Desde
lo alto de una pequeña colina la vi. Estaba desnuda y boca abajo, con las
piernas ligeramente abiertas. La blancura de su piel resaltaba de manera notable
de entre la semioscuridad que la rodeaba. Su bello y joven cuerpo yacía en una
especie de hondonada toda cubierta de tréboles. En su cabellera llevaba
prendida una flor de una variedad extraña por aquellos confines. Como a un
metro de su cabeza crecía un helecho de larga fronda, el cual parecía avanzar
hacia la tendida muchacha.
Aquel paraje se apreciaba desierto. Junto a la joven reposaban troncos en
descomposición y unas grandes piedras tapadas por el musgo. Los rayos solares
penetraban hasta el suelo con mucha dificultad.

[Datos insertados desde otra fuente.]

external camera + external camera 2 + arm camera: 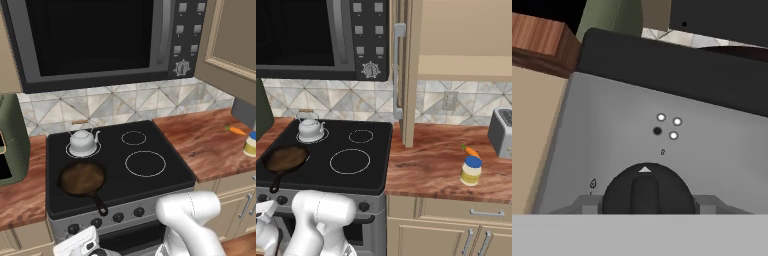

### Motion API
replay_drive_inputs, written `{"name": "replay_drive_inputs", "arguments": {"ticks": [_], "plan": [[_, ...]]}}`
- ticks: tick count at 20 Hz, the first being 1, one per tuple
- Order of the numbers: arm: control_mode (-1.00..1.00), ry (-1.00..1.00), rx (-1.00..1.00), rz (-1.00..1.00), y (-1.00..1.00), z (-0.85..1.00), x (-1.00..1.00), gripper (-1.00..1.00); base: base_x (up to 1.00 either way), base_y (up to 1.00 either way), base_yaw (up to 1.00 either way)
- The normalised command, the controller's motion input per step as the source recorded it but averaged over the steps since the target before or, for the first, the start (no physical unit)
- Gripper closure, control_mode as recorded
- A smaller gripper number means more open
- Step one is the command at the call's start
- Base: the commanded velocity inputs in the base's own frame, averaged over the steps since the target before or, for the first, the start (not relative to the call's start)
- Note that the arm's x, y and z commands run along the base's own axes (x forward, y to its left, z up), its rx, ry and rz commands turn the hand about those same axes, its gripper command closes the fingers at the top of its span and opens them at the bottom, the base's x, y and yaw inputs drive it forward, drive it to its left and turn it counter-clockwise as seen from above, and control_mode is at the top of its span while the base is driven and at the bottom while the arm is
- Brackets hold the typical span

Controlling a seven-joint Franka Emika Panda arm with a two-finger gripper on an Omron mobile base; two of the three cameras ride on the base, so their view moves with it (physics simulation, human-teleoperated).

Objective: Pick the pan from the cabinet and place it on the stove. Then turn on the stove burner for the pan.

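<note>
No brand name or readable word appeared anywhere. The only markings were symbols on the grey steel front of the stove [612,125]: a small cluster of three white dots and one black dot at the centre of the hand view, tiny glyphs below it, and a white triangle pointer at the top of the knob [646,190].

That knob sat at the bottom centre of the hand view, with the gripper [646,202] close against it, one finger [587,204] on each side. The jaws stood apart around the knob; whether they pressed on it could not be told.

The pan [81,177] lay on the black glass at the lower left of the left base view, over the front left ring, its handle pointing toward the knob row and stopping short of the glass edge. The kettle [83,141] stood on the ring just behind it, near but apart. The large ring [145,164] and small ring [133,137] at the centre lay bare.

In the right base view the cabinet [411,70] door stood edge-on at top centre. Wooden counter [431,165] lay open below it, with a jar [471,171] and carrot [470,150] at the right.
</note>
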Motion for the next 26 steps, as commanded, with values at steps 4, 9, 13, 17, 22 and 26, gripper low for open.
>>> {"name": "replay_drive_inputs", "arguments": {"ticks": [4,9,13,17,22,26], "plan": [[-1.00,-0.05,-0.23,0.01,0.00,0.14,-0.11,1.00,0.00,0.00,0.00],[-1.00,-0.04,-0.24,0.00,0.00,0.13,-0.16,1.00,0.00,0.00,0.00],[-1.00,-0.04,-0.24,0.00,0.00,0.14,-0.19,1.00,0.00,0.00,0.00],[-1.00,-0.04,-0.24,0.00,0.00,0.10,-0.20,1.00,0.00,0.00,0.00],[-1.00,-0.05,-0.24,0.00,0.00,0.05,-0.20,1.00,0.00,0.00,0.00],[-1.00,-0.05,-0.23,0.00,0.00,0.00,-0.18,1.00,0.00,0.00,0.00]]}}
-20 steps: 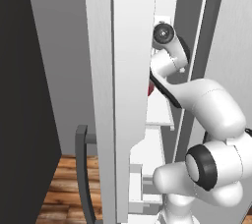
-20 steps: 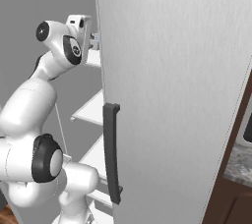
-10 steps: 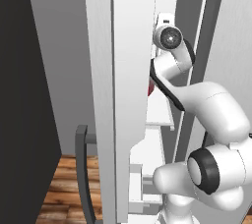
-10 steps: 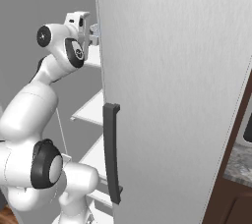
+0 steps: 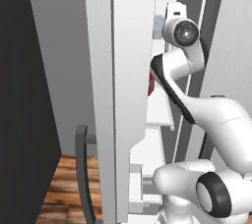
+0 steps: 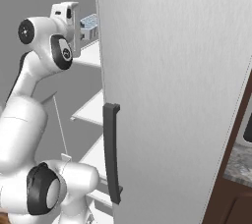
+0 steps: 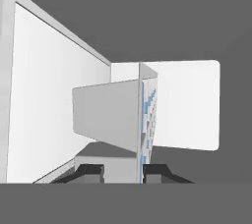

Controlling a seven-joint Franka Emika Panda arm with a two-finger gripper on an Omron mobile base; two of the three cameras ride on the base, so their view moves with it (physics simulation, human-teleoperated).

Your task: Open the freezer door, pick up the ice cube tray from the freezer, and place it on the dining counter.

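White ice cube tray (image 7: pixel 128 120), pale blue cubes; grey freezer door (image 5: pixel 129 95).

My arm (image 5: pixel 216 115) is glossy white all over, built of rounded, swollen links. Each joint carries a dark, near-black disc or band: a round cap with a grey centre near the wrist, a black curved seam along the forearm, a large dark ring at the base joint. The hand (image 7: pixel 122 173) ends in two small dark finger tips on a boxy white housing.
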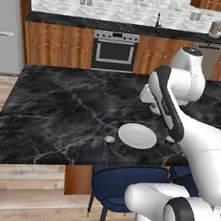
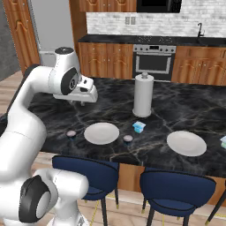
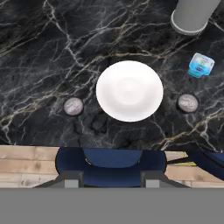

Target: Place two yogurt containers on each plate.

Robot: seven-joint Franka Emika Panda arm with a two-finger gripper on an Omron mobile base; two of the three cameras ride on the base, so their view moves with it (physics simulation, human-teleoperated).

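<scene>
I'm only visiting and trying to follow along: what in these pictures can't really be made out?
- Right plate: in the left base view the robot's arm hides it.
- Light blue cup: cut off by the right base view's edge.
- Dark cups: lid print too small to read.
- Paper-towel roll: top cut off in the hand view.
- Gripper: whether its fingers are open.

We are in a home kitchen: a steel oven (image 1: 114,51) sits among wooden cabinets (image 1: 57,43) on the far wall, under a pale brick backsplash (image 1: 64,1). Near us, a black marble island (image 1: 67,110) has blue stools (image 2: 174,187) tucked beneath.
</scene>
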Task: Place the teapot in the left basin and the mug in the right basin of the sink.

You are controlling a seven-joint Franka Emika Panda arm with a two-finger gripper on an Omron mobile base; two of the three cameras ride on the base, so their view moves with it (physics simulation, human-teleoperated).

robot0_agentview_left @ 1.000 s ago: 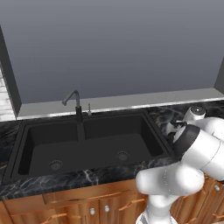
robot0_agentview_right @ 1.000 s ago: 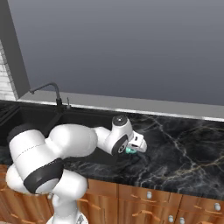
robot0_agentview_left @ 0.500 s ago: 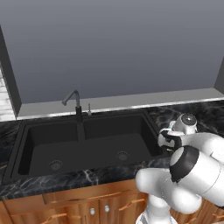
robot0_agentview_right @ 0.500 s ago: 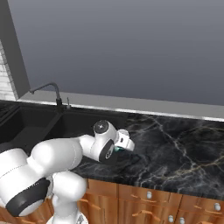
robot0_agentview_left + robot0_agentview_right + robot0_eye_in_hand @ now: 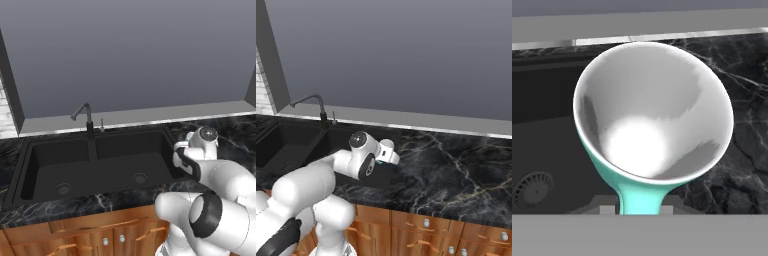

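Note:
The mug point(image 5: 652, 115) is tipped with its white inside toward the hand camera, its teal wall at the bottom. My gripper point(image 5: 639, 207) is shut on its teal side. In the right base view a sliver of the mug point(image 5: 380, 161) shows at the gripper point(image 5: 387, 158), over the right rim of the sink point(image 5: 22, 150). The wider right basin point(image 5: 120, 167) lies just left of my hand, its drain point(image 5: 532, 187) showing below the mug. The narrower left basin point(image 5: 55, 172) is beyond the divider. The teapot is out of view.
A dark gooseneck faucet point(image 5: 88, 117) stands behind the divider. Black marble counter point(image 5: 456, 170) stretches to the right of the sink. A grey wall and ledge run along the back. Wooden cabinet fronts point(image 5: 75, 235) sit below the counter.
My arm has swung left with the mug, from over the counter to the sink's right rim. The grip has not changed.

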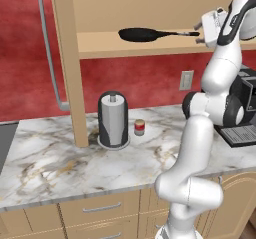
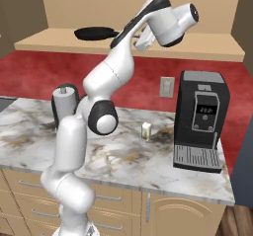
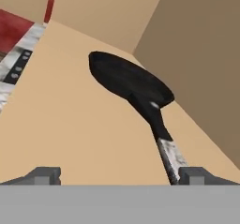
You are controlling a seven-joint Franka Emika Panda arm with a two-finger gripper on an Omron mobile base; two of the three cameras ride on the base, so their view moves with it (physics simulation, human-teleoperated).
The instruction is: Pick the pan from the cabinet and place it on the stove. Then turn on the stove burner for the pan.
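Observation:
The black pan (image 1: 142,34) lies on the open cabinet's shelf (image 1: 110,47), its long handle pointing right toward my hand. My gripper (image 1: 199,35) hovers at the handle's silver tip, jaws wide open and holding nothing. In the hand view the pan (image 3: 129,80) lies ahead on the tan shelf floor (image 3: 65,124). Its handle runs down to just inside the right fingertip (image 3: 194,175), and the gripper (image 3: 119,176) is open. From the right base view the pan (image 2: 94,33) shows left of my forearm. The stove (image 3: 16,63) shows as a dark strip with knobs far below, and as a grey slab (image 1: 5,143) at the counter's left end.
The cabinet door (image 1: 67,63) hangs open at the left with its long grey handle (image 1: 50,58). On the marble counter stand a paper towel holder (image 1: 113,119), a small red jar (image 1: 139,127) and a black coffee machine (image 2: 201,121). The cabinet's side wall (image 3: 201,78) is close on the right of the pan.

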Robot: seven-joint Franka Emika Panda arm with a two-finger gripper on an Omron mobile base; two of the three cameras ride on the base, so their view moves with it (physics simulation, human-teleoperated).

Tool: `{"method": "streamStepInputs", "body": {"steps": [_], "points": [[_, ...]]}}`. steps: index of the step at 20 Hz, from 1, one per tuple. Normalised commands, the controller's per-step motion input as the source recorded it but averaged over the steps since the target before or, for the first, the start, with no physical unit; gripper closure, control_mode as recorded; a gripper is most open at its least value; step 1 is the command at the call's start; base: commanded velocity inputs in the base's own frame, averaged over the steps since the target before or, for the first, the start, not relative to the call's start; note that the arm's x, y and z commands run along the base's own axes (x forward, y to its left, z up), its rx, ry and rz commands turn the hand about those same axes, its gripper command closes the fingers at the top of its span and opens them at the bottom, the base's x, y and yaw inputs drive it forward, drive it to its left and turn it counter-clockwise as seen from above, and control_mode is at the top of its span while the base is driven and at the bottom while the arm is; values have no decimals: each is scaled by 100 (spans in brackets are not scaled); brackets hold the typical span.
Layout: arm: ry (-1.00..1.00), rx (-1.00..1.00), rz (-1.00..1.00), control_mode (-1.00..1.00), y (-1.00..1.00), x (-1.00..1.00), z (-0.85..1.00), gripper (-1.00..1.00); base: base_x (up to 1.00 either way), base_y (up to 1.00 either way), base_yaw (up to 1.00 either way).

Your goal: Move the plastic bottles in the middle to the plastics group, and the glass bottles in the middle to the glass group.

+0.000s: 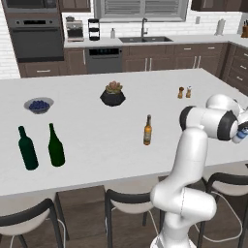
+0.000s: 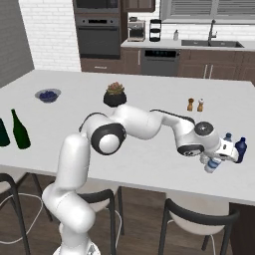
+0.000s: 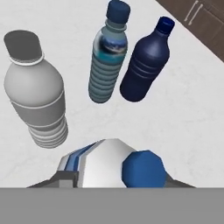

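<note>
My gripper [image 3: 116, 177] is shut on a small water bottle [image 3: 109, 164] with a blue-striped label and a blue cap, held tilted just above the counter near its right end [image 2: 213, 164]. Past it stands the plastics group: a blue-tinted bottle [image 3: 107, 61] and a dark blue bottle [image 3: 144, 65], also seen in the right base view [image 2: 241, 149]. A plain greyish plastic bottle [image 3: 37, 100] stands upright beside them. The amber glass bottle [image 1: 147, 131] stands mid-counter. The glass group, two tall dark green bottles [image 1: 27, 148] [image 1: 56, 145], is at the far left.
A dark pot with a plant [image 1: 113, 94], a bowl of blueberries [image 1: 38, 105] and two small shakers [image 1: 184, 92] sit farther back on the white island counter [image 1: 97, 164]. Stools [image 1: 131, 201] line its near edge. The counter's right edge runs close behind the dark blue bottle.
</note>
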Motion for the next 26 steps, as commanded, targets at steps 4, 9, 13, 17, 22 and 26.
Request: {"method": "streamStepInputs", "body": {"steps": [4, 9, 13, 17, 22, 26], "points": [[0, -15, 0, -100, 11, 15, -35, 100, 0, 0, 0], [0, -8, 0, -100, 13, 20, -32, 100, 0, 0, 0], [0, -2, 3, -100, 1, 24, -32, 100, 0, 0, 0], [1, 0, 6, -100, 0, 26, -30, 100, 0, 0, 0], [4, -1, 6, -100, 1, 12, -39, 100, 0, 0, 0], [3, -3, 7, -100, 7, 0, -50, 100, 0, 0, 0]]}}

De repente, me asaltó una duda. ¿Y si la muchacha estuviese muerta? No le
había visto moverse. Había transcurrido un cierto tiempo desde que la
observaba y no había cambiado de posición. ¿No se trataría de una diosa del
bosque demente o de una deidad violada?
No me atreví a descender para mirarla más de cerca. Temí romper un
desconocido hechizo.
Luego reinó un silencio total y una tenue bruma comenzó a insinuarse. De
pronto, a unos cien pasos de donde estaba echada la joven, divisé dos ruedas de
carretas desvencijadas. No las había notado antes. O, ¿acaso no estarían
allí? Sentí un indescriptible temor y decidí alejarme del lugar.
Miré por última vez a la muchacha. Su cuerpo en ese preciso instante estaba
bañado por distintos rayos solares que la hacían aparecer más alargada y
daban la sensación que ella flotase a escasos centímetros del suelo.